Frappucci-NO! Many high street iced frappés contain more than your daily intake of sugar, Which? finds

Iced coffee blends from high street coffee chains contain shocking amounts of sugar, with many ‘regular-sized’ or medium drinks easily exceeding the maximum recommended daily sugar intake for adults and having higher levels than a Mars bar or can of Coke, Which? research has revealed.

The consumer champion compared frappès and frappuccinos from three of the biggest coffee chains – Caffe Nero, Costa and Starbucks – and found many had exceptionally high sugar levels. 

One of the unhealthiest options the consumer champion found was a Starbucks caramel frappuccino with semi-skimmed milk, containing 48.5g of sugar – 12 teaspoons’ worth. 

NHS health advice suggests a maximum of 30g, or around 7 teaspoons of free sugar per day.

A Caffe Nero Belgian chocolate & hazelnut frappè crème contained a staggering 44.5g of sugar – equivalent to 11 teaspoons. 

Costa also fared badly, with a Chocolate fudge brownie frappè mocha with oat milk amounting to 42.6g of sugar, or 10.5 teaspoons. 

For comparison, a 51g Mars chocolate bar contains 31g of sugar, working out at 7.5 teaspoons, while a 330ml can of Coca-Cola contains 35g of sugar, which works out at around eight-and-a-half teaspoons. 

Consumers would likely think plain coffee flavour frappès and frappuccinos would be healthier, but, while they do contain less sugar, levels are still relatively high. For example, a Costa Coffee frappè with skimmed milk contains 21.3g of sugar.

By law, the calorie content of these drinks needs to be displayed in store. All restaurants with more than 250 employees must display calorie labelling for all food and drink. However, the sugar content does not need to be displayed so consumers are at risk of unwittingly exceeding the maximum recommended daily intake of free sugars.

While, for the dairy-based drinks at least, some of the sugar content comes from lactose, all also contain high amounts of free sugars. Free sugars are added sugars and those found naturally in syrups, honey and fruit juice. Health advice is to limit how much of these sugars people consume, due to their damaging impact on teeth. A high intake of free sugars can also lead to weight gain.

If consumers want to cut their sugar intake but still enjoy an iced brew, a simple switch is to opt for iced versions of a standard coffee instead. These are typically unblended, and involve a shot of coffee mixed with milk (or dairy-free alternative) and ice cubes in a cup, such as an iced Americano or Latte. These contain much less sugar, because they do not contain added sugar – or the sugary syrups used for frappès and frappuccinos.

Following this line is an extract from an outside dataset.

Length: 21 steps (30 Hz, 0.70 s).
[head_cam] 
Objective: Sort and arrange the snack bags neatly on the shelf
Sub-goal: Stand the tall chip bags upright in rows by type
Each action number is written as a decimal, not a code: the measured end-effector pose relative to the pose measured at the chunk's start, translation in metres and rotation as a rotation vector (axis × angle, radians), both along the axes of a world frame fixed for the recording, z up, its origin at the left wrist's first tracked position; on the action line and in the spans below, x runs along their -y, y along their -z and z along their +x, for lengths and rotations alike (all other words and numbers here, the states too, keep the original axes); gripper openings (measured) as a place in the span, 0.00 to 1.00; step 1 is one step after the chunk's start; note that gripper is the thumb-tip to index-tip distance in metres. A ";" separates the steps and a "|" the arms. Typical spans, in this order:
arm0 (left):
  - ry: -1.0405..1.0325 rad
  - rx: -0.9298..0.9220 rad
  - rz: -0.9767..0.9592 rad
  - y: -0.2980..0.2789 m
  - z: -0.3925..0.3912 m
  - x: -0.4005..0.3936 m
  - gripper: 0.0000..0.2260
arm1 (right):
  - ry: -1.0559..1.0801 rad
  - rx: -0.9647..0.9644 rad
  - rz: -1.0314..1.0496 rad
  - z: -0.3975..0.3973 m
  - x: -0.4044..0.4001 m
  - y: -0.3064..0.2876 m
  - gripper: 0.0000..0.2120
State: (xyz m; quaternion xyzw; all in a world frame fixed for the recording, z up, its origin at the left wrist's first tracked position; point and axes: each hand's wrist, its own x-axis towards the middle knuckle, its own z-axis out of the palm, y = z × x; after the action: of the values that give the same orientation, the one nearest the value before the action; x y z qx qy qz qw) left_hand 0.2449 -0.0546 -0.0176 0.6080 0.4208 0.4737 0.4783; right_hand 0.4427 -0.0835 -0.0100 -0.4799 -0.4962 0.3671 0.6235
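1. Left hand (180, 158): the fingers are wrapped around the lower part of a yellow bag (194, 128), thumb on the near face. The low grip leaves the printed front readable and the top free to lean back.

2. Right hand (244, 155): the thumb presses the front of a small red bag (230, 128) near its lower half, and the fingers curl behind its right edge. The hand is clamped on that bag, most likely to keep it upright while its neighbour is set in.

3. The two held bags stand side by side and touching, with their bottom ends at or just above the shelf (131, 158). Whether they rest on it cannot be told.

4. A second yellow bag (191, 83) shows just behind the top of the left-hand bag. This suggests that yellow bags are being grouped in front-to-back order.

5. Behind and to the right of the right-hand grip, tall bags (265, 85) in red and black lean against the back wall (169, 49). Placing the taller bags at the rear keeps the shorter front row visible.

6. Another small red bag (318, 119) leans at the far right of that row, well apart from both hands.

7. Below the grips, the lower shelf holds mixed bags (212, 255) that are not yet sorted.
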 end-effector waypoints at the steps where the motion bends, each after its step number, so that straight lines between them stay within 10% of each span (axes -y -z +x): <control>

In Starbucks, an Iced Americano contains just 0.2g of sugar whereas an iced cappuccino with skimmed milk has 8.5g, the equivalent of 2 teaspoons of sugar. At Costa, an Iced flat white with semi-skimmed milk contains 11.2g of sugar, which is 2.5g teaspoons. To note, this is sugar found naturally in cow’s milk and does not count towards your free sugar intake. 

In 2018 the government introduced a Soft Drinks Industry Levy (SDIL), known as the ‘sugar tax’, in an attempt to clamp down on high sugar levels in drinks. Some drinks are exempt from the tax – including fruit juices, and drinks made on site and served in open cups. Syrups, often used in frappés, are also exempt. This means these iced coffees are exempt, even though they contain more sugar than other drinks that are subject to it.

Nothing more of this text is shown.